HOW TO COMPLETE THIS TASK: Within the records below is a range that opens at the line with "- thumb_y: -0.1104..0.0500" and closes at the line with "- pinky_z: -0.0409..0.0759". Return that range word for word, both ends included, and only that range.
*** Opening of INPUT MATERIAL ***
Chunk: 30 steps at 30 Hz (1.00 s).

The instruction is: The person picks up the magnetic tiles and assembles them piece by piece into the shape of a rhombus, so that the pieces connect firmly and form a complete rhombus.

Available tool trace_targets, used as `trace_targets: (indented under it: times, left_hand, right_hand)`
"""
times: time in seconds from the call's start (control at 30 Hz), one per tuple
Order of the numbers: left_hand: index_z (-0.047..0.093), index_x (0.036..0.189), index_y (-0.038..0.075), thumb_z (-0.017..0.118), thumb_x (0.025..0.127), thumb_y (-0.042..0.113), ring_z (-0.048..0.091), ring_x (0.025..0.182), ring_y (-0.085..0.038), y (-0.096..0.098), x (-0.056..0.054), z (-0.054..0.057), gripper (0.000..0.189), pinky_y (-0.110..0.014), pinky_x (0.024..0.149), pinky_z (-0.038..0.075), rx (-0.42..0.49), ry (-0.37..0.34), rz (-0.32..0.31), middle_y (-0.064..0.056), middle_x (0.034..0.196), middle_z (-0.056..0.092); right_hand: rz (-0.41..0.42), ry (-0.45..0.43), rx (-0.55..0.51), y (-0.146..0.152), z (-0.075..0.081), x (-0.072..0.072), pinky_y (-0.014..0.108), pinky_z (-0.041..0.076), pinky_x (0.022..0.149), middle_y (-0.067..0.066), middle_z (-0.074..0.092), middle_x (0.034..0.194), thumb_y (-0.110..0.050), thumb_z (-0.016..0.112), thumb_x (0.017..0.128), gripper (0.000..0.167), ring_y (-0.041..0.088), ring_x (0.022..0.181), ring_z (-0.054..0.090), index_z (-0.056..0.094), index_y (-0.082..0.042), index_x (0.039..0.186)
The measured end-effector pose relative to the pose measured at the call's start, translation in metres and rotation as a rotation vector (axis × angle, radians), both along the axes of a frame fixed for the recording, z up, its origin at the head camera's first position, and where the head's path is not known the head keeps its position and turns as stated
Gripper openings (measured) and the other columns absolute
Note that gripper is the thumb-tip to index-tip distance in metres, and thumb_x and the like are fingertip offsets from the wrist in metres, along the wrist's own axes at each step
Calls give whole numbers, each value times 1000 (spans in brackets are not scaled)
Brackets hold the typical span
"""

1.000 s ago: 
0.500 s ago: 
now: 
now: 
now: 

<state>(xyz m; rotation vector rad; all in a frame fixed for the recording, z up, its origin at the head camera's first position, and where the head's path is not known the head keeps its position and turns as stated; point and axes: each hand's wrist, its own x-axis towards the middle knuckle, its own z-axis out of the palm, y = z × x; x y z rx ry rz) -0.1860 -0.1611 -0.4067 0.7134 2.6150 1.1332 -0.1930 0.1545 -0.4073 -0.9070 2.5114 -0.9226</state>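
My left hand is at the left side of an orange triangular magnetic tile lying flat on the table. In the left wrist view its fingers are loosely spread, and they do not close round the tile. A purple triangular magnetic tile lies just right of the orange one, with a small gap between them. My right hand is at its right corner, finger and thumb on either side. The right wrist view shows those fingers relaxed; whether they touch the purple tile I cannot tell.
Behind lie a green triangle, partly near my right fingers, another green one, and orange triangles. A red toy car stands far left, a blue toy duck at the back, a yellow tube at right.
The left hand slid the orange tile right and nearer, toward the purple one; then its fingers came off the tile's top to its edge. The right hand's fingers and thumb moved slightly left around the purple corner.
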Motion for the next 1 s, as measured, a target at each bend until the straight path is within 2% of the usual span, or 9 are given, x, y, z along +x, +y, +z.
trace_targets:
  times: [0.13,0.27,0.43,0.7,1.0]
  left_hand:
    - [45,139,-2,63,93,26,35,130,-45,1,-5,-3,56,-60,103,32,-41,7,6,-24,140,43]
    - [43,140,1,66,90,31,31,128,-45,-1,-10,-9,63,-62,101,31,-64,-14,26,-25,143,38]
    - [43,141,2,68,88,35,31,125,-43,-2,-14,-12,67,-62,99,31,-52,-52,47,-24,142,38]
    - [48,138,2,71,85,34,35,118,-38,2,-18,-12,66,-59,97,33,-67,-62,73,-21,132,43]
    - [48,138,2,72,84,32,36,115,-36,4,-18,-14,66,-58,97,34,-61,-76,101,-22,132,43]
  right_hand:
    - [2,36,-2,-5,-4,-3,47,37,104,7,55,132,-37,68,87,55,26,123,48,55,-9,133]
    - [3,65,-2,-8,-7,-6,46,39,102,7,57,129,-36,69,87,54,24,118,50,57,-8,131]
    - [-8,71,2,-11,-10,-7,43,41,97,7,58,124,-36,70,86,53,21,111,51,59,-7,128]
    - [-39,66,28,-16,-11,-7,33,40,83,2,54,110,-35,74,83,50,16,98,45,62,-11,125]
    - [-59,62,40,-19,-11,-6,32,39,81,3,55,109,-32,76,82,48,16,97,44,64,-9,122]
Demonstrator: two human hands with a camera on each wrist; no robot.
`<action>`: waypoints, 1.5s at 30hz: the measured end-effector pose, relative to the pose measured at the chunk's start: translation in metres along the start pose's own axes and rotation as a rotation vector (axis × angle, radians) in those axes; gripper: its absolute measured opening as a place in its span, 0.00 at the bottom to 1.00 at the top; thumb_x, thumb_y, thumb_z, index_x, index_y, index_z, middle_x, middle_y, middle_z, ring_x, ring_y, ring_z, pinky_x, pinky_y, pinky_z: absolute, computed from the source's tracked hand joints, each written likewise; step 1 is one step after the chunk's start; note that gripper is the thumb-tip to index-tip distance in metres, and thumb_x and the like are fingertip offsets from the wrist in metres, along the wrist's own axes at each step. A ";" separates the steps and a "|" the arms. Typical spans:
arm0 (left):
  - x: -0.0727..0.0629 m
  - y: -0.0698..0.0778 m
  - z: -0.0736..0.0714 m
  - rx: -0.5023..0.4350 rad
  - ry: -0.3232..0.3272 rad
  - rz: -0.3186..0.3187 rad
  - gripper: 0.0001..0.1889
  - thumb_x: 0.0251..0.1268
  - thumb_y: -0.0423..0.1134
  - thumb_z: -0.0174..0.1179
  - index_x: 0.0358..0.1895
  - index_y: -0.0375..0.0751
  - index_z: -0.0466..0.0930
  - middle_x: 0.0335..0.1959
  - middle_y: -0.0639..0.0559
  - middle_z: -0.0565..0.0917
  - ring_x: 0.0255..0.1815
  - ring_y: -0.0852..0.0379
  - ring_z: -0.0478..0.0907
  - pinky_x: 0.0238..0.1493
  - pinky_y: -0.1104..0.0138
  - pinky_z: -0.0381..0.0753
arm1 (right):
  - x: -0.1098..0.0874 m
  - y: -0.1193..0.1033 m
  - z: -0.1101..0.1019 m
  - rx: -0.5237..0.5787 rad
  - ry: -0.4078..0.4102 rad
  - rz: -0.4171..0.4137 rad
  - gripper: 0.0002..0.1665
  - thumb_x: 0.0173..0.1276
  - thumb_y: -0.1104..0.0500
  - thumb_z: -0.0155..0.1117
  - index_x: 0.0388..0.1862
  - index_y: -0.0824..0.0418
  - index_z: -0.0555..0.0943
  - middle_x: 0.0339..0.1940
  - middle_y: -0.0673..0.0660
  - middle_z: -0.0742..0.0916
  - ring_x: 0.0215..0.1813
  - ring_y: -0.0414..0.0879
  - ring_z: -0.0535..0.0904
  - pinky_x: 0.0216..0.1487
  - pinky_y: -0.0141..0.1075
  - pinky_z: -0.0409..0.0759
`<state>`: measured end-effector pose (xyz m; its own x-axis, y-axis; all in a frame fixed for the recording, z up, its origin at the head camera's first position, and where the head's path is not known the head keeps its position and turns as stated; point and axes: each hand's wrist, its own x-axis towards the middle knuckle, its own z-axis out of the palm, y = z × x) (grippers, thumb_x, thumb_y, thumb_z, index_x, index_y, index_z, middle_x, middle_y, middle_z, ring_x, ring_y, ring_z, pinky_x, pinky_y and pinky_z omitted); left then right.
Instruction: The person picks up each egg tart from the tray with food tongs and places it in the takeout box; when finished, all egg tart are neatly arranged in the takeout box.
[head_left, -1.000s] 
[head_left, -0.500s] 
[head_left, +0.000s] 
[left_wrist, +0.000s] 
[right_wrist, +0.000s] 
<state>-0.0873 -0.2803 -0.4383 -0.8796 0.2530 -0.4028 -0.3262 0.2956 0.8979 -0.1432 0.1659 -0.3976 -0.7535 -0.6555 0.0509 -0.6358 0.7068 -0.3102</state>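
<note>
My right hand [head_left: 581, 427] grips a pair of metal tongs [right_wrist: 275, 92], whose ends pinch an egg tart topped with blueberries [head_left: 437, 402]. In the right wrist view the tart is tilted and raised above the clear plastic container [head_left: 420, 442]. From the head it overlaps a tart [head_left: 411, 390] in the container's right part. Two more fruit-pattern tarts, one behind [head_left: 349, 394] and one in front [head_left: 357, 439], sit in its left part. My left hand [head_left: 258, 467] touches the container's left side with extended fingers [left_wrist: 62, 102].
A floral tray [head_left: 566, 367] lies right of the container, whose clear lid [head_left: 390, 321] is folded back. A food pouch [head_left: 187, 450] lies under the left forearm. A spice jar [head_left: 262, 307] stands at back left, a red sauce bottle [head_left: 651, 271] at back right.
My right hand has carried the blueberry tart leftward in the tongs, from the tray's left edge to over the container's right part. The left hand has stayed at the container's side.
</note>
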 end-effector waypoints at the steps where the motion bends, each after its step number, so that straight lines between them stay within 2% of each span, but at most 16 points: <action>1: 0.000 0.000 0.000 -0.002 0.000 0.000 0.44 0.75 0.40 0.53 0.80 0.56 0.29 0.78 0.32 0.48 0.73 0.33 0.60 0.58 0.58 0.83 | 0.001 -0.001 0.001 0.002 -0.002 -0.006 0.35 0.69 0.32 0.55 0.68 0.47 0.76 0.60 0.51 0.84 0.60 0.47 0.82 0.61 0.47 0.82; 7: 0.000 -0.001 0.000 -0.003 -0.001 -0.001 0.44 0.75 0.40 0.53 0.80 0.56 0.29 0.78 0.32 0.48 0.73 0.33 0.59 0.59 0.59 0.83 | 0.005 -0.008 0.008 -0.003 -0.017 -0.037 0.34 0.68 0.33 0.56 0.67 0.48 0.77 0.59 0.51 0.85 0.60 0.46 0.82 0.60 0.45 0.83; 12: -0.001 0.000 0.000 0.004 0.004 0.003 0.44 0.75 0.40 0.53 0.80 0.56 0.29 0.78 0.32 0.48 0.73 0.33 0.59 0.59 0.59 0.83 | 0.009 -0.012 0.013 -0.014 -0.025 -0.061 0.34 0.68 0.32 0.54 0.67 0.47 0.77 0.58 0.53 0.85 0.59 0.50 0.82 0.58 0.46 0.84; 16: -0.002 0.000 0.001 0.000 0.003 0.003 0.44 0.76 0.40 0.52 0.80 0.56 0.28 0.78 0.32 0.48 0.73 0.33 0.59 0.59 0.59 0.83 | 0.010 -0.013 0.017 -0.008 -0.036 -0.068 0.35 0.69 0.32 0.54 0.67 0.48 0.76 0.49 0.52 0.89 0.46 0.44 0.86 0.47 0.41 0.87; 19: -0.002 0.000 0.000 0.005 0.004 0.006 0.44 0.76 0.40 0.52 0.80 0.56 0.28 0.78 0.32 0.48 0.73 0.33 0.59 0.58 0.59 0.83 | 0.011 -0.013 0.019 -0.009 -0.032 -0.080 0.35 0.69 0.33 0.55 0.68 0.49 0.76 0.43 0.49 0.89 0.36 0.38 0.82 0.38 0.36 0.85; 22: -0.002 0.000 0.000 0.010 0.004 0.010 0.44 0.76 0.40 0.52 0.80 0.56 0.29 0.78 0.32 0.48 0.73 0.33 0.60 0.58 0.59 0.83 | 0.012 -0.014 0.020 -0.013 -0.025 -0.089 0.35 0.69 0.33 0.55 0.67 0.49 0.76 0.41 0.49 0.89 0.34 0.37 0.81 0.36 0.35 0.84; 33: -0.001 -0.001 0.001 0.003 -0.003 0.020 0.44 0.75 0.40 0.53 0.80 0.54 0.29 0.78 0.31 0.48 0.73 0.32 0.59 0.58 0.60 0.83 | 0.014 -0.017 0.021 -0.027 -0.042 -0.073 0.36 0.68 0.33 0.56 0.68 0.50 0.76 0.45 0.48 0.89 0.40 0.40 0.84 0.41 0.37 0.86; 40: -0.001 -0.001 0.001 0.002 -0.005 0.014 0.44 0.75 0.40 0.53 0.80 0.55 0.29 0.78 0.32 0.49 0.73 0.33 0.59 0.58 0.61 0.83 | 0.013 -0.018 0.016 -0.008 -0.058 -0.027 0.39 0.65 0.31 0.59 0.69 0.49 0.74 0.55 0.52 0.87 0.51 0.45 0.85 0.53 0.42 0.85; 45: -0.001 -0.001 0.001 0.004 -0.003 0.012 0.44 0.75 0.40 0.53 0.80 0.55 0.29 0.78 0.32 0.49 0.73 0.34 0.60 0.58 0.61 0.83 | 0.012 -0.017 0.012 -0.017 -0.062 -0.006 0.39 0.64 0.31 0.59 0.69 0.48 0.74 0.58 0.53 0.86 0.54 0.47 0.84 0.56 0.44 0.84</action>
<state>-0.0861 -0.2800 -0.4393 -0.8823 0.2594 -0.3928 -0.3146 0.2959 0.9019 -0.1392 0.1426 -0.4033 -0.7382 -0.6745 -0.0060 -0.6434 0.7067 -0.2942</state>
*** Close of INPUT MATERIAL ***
REPLY TO THE TASK:
  - thumb_y: -0.1104..0.0500
  - thumb_z: -0.0155..0.1117
  - index_x: 0.0388..0.1862
  - index_y: -0.0824..0.0418
  - index_z: -0.0555..0.0943
  - middle_x: 0.0339..0.1940
  - middle_y: -0.0673..0.0660
  - middle_z: -0.0742..0.0916
  - ring_x: 0.0215..0.1813
  - ring_y: -0.0414..0.0879
  - ring_z: -0.0535..0.0904
  - pinky_x: 0.0216..0.1487
  - pinky_y: -0.0141..0.1075
  - pinky_z: -0.0409..0.0759

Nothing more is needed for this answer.